A simple unoptimized
pipelined processor model
Following from this page on, you'll find more
sophisticated MIPS processor models to play with.
They're all significantly faster (and more
difficult to understand) than the basic MIPS
simulator. Each is more sophisticated than the
previous one.
You will want to work through them one at a time.
Running the CPU2
model
If you have the jar file from the distributed
archive, you should be able to run the bytecode
directly with
% java -cp lib/CPU.jar CPU.Cpu2 misc/helloworld_mips32
The Java source code is in the Cpu2.java file and
if necessary (i.e. the jar file is missing or
damaged) you can compile it with
% javac CPU/Cpu2.java
from the src/ directory of the unarchived
distribution. That will produce bytecode that you
can run with
% java CPU.Cpu2 misc/helloworld_mips32
At the top level, the code still has the same
interface as the basic CPU1 simulator code:
Cpu2
static void main (String args[]) |
entry point; handles command line options
|
CPU2
CPU2 () |
CPU builder |
void run () |
fetch/decode/execute cycle |
Internally, however, the CPU2 code is much more
sophisticated than the unpipelined code in CPU1,
and not as useful to walk through, though you may
do so.
What's new?
The major differences in the pipelined code with
respect to the unpipelined code are that The
single fetch-decode-execute cycle loop in the
unpipelined code has been decomposed into separate
Fetch, Decode, (Read), Execute (and Write)

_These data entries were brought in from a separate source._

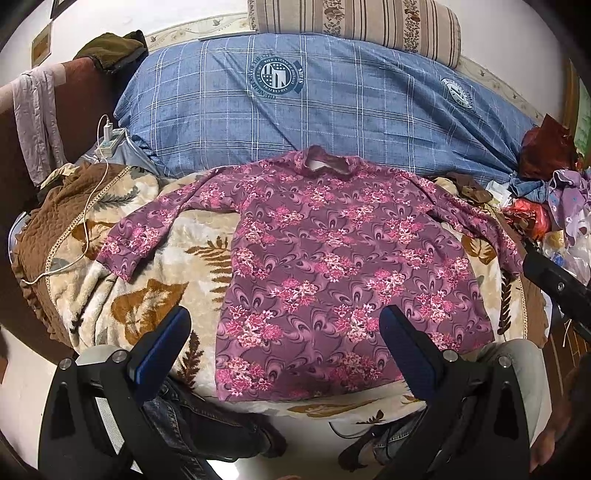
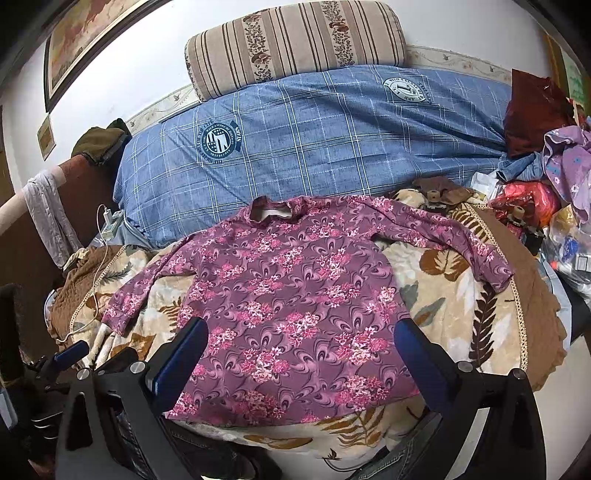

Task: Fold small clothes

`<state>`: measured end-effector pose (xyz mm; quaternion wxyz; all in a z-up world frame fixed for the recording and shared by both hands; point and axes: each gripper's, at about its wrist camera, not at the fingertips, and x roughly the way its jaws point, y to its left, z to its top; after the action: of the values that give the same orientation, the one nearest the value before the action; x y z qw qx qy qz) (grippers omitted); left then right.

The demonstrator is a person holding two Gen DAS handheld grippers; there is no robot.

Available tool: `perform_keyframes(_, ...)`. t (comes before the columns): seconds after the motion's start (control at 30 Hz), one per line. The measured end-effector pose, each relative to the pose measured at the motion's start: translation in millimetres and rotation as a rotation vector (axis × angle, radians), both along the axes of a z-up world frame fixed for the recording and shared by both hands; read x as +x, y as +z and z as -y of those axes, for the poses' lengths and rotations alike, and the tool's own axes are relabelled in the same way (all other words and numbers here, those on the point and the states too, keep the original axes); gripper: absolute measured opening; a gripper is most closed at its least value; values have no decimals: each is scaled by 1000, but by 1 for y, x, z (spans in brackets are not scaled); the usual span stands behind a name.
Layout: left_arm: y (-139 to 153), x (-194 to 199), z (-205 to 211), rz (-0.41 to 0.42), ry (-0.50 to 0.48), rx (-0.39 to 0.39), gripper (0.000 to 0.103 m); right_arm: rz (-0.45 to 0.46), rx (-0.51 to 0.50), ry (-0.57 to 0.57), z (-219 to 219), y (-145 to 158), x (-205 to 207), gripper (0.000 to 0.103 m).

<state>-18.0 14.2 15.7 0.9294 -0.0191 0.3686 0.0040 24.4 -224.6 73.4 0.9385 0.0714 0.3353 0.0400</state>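
A purple long-sleeved top with pink flowers (image 1: 332, 266) lies flat and spread out on a leaf-patterned blanket (image 1: 159, 266), collar away from me, both sleeves out to the sides. It also shows in the right wrist view (image 2: 295, 302). My left gripper (image 1: 286, 325) is open and empty, held above the top's near hem. My right gripper (image 2: 301, 339) is open and empty, above the lower part of the top. The right gripper's body also shows at the right edge of the left wrist view (image 1: 554, 284).
A blue checked duvet (image 1: 314, 107) and a striped cushion (image 1: 362, 26) lie behind the top. A pile of clothes and bags (image 2: 546, 177) sits at the right. A charger and white cable (image 1: 103, 147) lie at the left. My legs are below the bed edge.
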Motion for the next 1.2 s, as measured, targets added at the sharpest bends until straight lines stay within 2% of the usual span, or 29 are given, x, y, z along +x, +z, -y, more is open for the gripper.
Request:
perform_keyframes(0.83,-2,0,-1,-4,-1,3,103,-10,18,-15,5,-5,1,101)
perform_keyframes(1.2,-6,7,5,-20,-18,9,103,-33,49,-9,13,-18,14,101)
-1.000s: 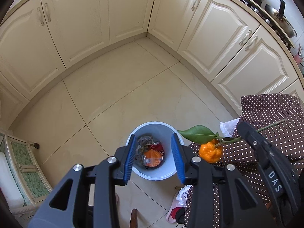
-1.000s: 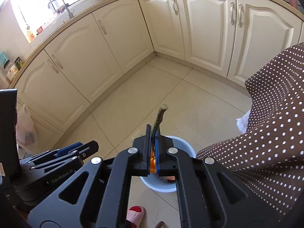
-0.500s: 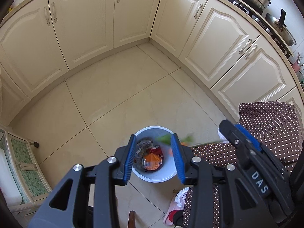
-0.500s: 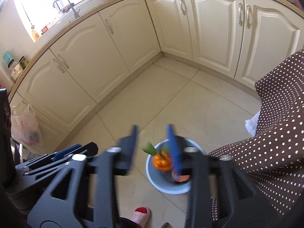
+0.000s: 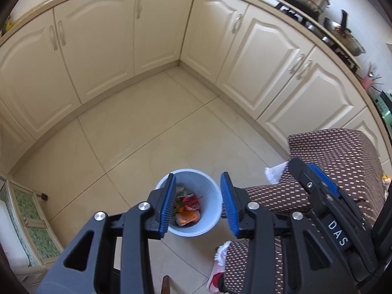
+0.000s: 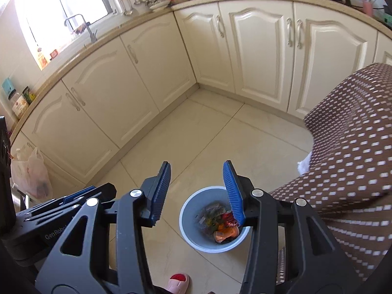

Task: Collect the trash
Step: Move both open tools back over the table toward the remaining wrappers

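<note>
A pale blue trash bin (image 5: 210, 188) stands on the tiled floor and holds wrappers, a red can and orange scraps (image 5: 187, 210). My left gripper (image 5: 197, 207) is open and empty, high above the bin. The bin also shows in the right wrist view (image 6: 188, 213), with its trash (image 6: 220, 225). My right gripper (image 6: 196, 193) is open and empty, above the bin's left rim. The right gripper's body shows in the left wrist view (image 5: 325, 210), and the left gripper's body in the right wrist view (image 6: 61, 210).
Cream cabinets (image 5: 152, 36) line the corner behind the bin. A brown dotted cloth (image 5: 338, 171) covers a surface on the right, also in the right wrist view (image 6: 350, 159). A pink slipper (image 6: 177, 281) is near the bin. A plastic bag (image 6: 29, 174) hangs at left.
My right gripper opened and let go of the orange fruit on its leafy stem, which dropped into the bin. Both grippers rose slightly.
</note>
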A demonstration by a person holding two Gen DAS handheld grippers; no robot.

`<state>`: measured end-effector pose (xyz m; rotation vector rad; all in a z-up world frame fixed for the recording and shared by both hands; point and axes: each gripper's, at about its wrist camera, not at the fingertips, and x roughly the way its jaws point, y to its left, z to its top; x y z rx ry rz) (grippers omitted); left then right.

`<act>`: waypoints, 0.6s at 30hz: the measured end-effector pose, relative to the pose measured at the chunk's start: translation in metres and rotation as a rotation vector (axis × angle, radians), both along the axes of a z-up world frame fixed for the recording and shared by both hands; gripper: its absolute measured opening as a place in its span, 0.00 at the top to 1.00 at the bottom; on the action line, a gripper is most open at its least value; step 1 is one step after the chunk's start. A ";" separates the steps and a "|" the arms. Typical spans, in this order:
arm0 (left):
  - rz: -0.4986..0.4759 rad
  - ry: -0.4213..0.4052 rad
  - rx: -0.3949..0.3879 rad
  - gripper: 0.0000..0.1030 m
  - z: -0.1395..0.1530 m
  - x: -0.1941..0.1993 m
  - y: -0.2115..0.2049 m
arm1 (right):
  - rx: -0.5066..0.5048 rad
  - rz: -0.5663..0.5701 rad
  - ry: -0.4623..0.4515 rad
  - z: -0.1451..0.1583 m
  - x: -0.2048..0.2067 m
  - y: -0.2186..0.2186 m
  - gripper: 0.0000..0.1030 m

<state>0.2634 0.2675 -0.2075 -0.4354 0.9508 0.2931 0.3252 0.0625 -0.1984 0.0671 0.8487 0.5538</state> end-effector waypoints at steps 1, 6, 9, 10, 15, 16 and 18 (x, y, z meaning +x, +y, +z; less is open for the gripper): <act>-0.011 -0.013 0.006 0.64 0.007 0.000 -0.007 | 0.005 -0.010 -0.012 0.006 -0.002 -0.006 0.57; -0.084 -0.081 0.025 0.64 0.038 0.005 -0.054 | 0.035 -0.085 -0.094 0.043 -0.011 -0.058 0.57; -0.156 -0.127 0.045 0.62 0.061 0.014 -0.095 | 0.050 -0.159 -0.151 0.068 -0.016 -0.105 0.57; -0.195 -0.146 0.050 0.61 0.071 0.018 -0.116 | 0.056 -0.186 -0.168 0.075 -0.018 -0.122 0.57; -0.341 -0.199 0.068 0.59 0.102 0.034 -0.204 | 0.077 -0.340 -0.233 0.107 -0.027 -0.220 0.56; -0.381 -0.215 0.070 0.59 0.111 0.039 -0.229 | 0.077 -0.377 -0.243 0.114 -0.029 -0.241 0.56; -0.456 -0.239 0.066 0.59 0.126 0.046 -0.272 | 0.084 -0.435 -0.255 0.123 -0.032 -0.278 0.56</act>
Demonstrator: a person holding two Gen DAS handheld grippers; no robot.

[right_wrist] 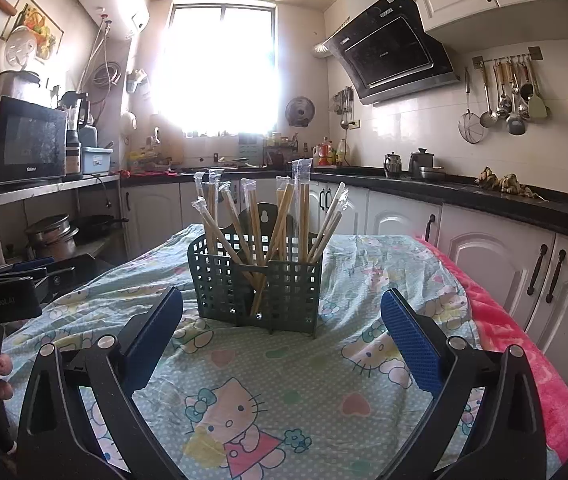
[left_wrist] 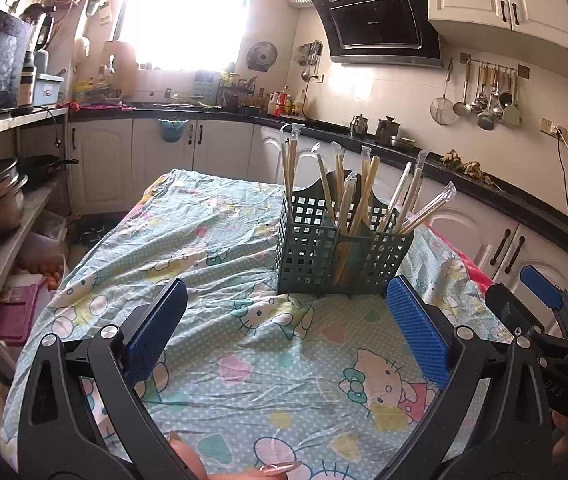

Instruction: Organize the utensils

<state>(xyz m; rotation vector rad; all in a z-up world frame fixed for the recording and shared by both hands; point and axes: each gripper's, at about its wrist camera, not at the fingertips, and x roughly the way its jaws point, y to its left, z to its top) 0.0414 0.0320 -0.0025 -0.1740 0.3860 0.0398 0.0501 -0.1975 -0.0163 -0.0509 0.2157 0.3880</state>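
Plastic-sleeved wooden chopsticks (right_wrist: 280,224): standing splayed in dark green lattice plastic caddy (right_wrist: 258,290) mid-tabletop on wrinkled cartoon-print cloth (right_wrist: 284,376); left claw (left_wrist: 286,332) and right claw (right_wrist: 282,338) both wide open, empty; risk: a nudge tips light caddy.

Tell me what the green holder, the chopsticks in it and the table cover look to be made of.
The green holder looks like matte molded plastic: a uniform square grid with thin walls. The chopsticks look like pale bamboo or wood, each in a clear, glinting plastic sleeve. The table cover looks like thin printed cotton-type cloth, creased and wrinkled.
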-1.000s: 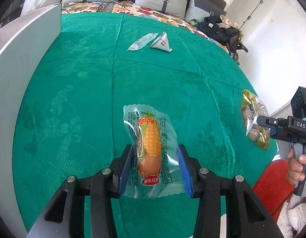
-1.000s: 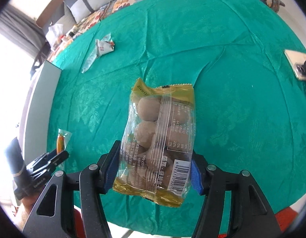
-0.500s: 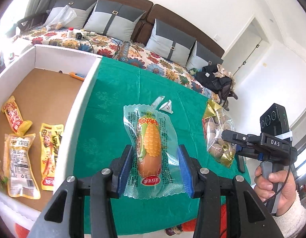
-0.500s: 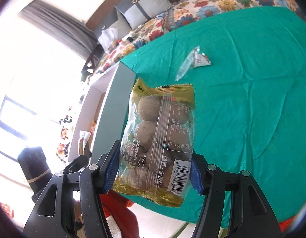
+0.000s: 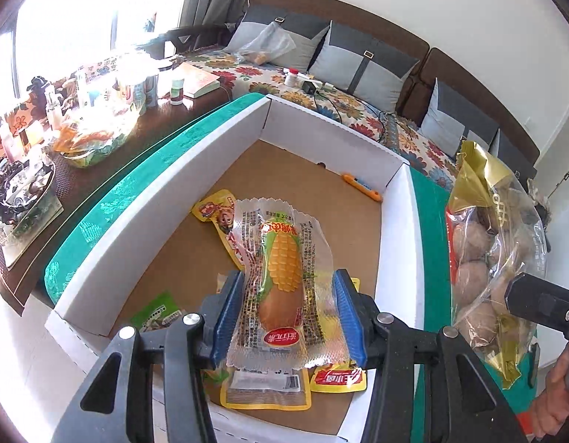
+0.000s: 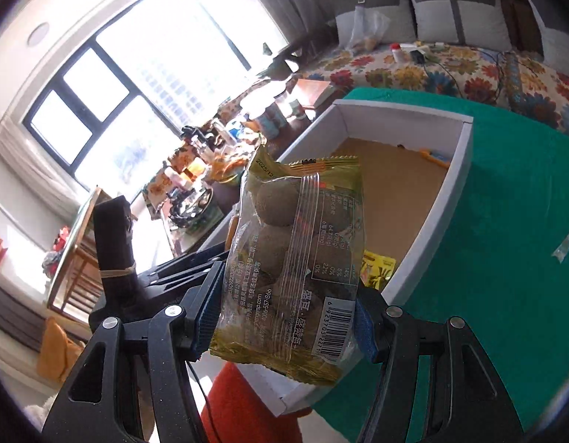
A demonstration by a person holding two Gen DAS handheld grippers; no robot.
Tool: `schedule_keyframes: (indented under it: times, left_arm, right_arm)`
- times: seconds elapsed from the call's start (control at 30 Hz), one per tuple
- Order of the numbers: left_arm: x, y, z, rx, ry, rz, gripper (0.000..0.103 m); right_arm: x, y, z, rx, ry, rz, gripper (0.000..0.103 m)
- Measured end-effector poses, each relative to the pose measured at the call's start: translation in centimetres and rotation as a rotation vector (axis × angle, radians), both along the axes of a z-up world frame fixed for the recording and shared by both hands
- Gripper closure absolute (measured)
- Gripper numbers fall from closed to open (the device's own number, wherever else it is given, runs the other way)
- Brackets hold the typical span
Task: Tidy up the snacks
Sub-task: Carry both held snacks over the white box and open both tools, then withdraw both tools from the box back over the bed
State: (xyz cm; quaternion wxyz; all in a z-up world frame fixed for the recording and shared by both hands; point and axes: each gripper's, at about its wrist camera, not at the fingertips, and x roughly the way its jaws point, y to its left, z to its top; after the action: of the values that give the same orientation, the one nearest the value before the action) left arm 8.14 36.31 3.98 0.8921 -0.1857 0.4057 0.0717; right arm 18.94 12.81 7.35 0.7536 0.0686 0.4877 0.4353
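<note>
Two snacks are up in the air here, one per gripper. The left gripper (image 5: 286, 317) has its blue pads (image 5: 226, 319) pressed against both sides of a clear corn sausage pack (image 5: 282, 288), so it's clamped on it. The pack sits lengthwise between the fingers, bottom seal toward the camera, the top end sticking out well past the fingertips. It hangs over the white cardboard box (image 5: 166, 199), above the yellow packets (image 5: 264, 393) lying on the brown floor of the box. A green packet (image 5: 157, 313) lies to the left of those, and a small orange thing (image 5: 360, 186) sits by the far wall.

The right gripper (image 6: 284, 319) is squeezed onto a gold-edged bag of brown balls (image 6: 295, 258), gripping the lower part near the barcode, most of the bag standing up beyond the fingers. It's held over the box's near corner (image 6: 450, 199), with the green tablecloth (image 6: 506, 240) off to the right.
</note>
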Motion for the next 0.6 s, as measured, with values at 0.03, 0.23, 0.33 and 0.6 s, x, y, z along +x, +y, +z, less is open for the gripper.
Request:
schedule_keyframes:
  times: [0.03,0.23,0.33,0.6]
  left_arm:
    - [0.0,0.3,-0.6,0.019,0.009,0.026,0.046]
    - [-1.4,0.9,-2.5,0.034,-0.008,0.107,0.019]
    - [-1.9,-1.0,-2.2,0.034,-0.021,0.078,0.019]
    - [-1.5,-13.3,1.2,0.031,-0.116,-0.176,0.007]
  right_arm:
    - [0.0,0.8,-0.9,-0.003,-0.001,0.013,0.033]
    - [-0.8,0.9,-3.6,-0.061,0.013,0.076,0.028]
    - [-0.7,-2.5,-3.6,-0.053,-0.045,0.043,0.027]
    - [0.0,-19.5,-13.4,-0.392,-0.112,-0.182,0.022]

components ("stages"), corresponding to the
commented note about where each stage starts and
ends that you can see in the unpipelined CPU1 run
code (e.g. "// write"). Here's a diagram of the
pipeline that has been implemented:
Notice that the pipeline contains extra little
registers (I'll call them "holders") which hold
the inputs and outputs from each stage for passing
on to the next. The pipeline is a physically
manifested pipeline, in other words. The "holders"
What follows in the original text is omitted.